# Activity:
Please take the lines from the one holding "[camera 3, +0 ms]" through the one holding "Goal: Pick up" in the data below and copy them exactly.

(Extracted data entries)
□ □ □ □

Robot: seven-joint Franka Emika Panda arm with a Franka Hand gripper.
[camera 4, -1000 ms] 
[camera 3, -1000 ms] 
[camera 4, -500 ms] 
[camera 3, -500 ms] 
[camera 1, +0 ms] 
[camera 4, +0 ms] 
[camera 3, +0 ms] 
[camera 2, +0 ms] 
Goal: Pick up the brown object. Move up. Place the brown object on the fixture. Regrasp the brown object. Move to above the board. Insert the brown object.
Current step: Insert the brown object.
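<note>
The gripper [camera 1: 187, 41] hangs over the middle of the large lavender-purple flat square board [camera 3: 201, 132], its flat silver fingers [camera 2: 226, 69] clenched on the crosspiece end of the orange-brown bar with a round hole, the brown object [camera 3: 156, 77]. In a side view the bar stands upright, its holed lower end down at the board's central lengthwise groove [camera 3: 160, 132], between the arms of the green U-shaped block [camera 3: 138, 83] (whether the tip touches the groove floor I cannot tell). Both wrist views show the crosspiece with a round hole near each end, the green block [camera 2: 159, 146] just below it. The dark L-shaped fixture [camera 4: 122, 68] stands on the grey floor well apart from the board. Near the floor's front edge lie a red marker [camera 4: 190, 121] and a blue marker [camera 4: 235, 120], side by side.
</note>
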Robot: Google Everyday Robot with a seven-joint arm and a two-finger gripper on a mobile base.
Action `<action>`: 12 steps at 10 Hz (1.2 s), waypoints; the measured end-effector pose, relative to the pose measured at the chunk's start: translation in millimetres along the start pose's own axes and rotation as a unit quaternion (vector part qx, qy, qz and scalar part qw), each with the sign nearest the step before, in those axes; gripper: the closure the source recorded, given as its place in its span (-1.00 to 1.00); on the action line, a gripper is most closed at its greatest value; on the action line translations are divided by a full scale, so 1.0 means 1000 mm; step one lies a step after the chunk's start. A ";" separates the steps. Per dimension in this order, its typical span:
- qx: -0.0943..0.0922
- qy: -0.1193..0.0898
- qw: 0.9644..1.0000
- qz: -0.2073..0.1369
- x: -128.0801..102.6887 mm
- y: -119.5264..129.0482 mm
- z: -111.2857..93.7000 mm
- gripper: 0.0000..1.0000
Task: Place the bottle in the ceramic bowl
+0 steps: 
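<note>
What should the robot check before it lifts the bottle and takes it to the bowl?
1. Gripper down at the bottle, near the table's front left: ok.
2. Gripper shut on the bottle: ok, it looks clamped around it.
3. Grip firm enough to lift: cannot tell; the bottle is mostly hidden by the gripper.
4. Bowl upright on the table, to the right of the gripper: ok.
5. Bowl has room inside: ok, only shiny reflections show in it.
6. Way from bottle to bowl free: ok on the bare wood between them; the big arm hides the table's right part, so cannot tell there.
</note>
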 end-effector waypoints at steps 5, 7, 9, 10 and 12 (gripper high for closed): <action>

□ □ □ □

# Solved exercise:
[camera 3, +0 ms] 
[camera 2, +0 ms] 
Goal: Pick up the brown object. Move up. Place the brown object on the fixture. Regrasp the brown object. Move to above the board. Insert the brown object.

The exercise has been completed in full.